Most people hold a dim view of teachers.
This is especially true of legislators. But it is just as true of any one-time disgruntled student. In the court of public opinion these apparently outnumber the well gruntled. If economics is the dismal science, it would not be unfair to label teaching the dismal art.
But if your have ever taught, you know that the classroom is a laboratory for remarkable acts of innovation. If you have ever been labelled ‘the best teacher I ever had’ you know where the true incentive to innovate your syllabus comes from.
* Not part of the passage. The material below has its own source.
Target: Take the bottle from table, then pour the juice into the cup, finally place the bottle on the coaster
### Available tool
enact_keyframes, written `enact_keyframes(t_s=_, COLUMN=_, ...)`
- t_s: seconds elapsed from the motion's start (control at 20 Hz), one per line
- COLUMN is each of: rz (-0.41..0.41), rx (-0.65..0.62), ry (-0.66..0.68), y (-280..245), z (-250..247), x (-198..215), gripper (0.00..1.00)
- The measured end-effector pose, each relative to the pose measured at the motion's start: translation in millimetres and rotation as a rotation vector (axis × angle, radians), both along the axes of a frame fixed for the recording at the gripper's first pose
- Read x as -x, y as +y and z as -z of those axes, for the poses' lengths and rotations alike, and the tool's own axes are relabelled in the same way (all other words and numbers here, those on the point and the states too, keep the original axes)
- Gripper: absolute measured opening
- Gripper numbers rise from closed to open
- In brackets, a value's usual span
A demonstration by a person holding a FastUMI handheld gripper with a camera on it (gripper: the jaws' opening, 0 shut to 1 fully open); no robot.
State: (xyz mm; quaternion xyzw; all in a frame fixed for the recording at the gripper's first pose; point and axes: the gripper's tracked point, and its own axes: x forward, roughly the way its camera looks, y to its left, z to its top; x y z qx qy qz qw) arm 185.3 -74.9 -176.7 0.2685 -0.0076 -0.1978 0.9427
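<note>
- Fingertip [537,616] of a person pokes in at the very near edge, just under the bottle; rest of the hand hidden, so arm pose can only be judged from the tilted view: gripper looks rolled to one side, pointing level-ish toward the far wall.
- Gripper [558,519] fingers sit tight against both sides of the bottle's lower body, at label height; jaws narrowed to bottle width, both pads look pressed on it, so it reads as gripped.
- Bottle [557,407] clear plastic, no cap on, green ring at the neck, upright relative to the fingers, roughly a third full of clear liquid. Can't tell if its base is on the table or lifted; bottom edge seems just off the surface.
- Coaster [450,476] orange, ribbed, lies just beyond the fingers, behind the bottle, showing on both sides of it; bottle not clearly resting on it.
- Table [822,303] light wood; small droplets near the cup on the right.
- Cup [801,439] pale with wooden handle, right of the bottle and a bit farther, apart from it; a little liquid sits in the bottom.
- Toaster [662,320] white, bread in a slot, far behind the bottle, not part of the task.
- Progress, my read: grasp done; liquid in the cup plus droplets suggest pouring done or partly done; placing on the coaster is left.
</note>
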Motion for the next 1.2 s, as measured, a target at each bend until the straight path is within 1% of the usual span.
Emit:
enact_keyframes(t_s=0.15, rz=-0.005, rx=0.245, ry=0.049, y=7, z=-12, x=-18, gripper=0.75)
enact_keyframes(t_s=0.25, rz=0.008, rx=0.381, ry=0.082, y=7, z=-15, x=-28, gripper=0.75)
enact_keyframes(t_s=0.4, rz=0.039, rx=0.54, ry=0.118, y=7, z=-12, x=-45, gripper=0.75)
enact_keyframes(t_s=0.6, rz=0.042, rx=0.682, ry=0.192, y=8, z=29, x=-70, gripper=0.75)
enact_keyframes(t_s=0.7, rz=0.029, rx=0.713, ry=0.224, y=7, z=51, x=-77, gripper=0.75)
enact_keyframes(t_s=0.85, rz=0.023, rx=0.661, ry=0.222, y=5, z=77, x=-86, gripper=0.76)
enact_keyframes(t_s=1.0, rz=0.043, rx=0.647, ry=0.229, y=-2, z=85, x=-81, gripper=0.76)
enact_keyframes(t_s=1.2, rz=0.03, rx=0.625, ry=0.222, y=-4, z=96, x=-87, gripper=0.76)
Regrettably though, the popular screed is not about preparing teachers with methods and tools for societal investment.
In stead we prefer to ask why teachers can’t make do with less.
As one who is fond of great teachers and great innovators, I can’t help wishing that I could learn in the classroom of Andy Selsberg.
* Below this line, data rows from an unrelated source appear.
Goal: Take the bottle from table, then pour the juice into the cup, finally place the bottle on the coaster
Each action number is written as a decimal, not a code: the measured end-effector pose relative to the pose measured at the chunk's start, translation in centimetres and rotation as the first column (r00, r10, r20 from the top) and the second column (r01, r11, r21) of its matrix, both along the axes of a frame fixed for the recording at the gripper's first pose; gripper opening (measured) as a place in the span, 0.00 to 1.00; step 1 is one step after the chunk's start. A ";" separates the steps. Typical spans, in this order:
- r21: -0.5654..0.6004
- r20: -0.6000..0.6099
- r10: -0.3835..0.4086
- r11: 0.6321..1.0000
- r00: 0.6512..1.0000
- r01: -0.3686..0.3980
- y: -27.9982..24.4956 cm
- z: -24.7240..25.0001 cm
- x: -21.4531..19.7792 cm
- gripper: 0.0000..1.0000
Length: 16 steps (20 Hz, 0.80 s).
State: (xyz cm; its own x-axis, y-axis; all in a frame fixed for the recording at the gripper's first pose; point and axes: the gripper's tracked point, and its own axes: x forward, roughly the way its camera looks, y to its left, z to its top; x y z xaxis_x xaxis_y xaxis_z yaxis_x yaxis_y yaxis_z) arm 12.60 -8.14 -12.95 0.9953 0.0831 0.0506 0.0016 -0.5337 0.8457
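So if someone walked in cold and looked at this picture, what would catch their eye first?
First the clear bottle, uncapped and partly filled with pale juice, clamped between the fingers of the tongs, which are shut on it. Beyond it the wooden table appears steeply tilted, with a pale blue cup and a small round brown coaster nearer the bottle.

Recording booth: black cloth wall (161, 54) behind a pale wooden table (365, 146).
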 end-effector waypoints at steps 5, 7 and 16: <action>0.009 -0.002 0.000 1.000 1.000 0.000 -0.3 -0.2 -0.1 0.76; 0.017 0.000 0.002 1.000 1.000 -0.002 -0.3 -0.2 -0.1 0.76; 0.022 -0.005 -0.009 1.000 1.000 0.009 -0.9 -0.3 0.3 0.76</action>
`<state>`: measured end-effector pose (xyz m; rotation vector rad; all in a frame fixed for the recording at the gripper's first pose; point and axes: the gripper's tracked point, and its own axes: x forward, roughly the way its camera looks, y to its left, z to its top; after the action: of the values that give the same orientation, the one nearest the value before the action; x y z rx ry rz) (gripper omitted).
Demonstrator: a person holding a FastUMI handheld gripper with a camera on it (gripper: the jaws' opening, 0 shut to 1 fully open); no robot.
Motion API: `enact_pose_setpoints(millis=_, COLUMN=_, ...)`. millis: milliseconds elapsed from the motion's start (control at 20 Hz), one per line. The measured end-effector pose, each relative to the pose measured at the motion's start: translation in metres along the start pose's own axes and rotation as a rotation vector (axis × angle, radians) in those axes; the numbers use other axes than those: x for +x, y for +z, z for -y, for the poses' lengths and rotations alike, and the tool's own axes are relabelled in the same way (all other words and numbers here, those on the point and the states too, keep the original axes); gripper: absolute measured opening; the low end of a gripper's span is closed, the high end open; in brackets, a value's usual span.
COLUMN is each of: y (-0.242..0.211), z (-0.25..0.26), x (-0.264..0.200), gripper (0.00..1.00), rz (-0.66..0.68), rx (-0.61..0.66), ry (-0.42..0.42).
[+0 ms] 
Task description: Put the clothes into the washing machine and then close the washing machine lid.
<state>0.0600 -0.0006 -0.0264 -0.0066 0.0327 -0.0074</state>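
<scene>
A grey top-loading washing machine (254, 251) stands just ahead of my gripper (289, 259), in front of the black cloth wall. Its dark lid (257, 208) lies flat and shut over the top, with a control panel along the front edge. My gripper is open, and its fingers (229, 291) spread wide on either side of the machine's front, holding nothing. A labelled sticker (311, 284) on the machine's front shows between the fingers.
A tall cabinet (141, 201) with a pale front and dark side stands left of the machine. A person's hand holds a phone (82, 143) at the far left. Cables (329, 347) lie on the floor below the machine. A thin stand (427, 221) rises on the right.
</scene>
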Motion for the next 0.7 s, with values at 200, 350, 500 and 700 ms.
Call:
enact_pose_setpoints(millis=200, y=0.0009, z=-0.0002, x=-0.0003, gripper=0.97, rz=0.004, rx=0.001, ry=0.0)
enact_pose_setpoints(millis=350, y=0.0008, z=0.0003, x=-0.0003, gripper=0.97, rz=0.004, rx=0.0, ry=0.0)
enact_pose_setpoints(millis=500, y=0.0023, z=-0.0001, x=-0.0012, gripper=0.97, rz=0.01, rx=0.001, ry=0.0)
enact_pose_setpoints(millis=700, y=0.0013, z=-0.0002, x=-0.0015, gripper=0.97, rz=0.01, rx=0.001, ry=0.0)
…I’VE been teaching college freshmen to write the five-paragraph essay and its bully of a cousin, the research paper, for years. But these forms invite font-size manipulation, plagiarism and clichés. We need to set our sights not lower, but shorter.
I don’t expect all my graduates to go on to Twitter-based careers, but learning how to write concisely, to express one key detail succinctly and eloquently, is an incredibly useful skill, and more in tune with most students’ daily chatter, as well as the world’s conversation. The photo caption has never been more vital.
So a few years ago, I started slipping my classes short writing assignments alongside the required papers. Once, I asked them, “Come up with two lines of copy to sell something you’re wearing now on eBay.” The mix of commerce and fashion stirred interest, and despite having 30 students in each class, I could give everyone serious individual attention. For another project, I asked them to describe the essence of the chalkboard in one or two sentences. One student wrote, “A chalkboard is a lot like memory: often jumbled, unorganized and sloppy. Even after it’s erased, there are traces of everything that’s been written on it.”
This was great, but I want to go shorter. Like many who teach, I keep thinking the perfect syllabus is a semester away — with just a few tweaks, and maybe a total pedagogical overhaul.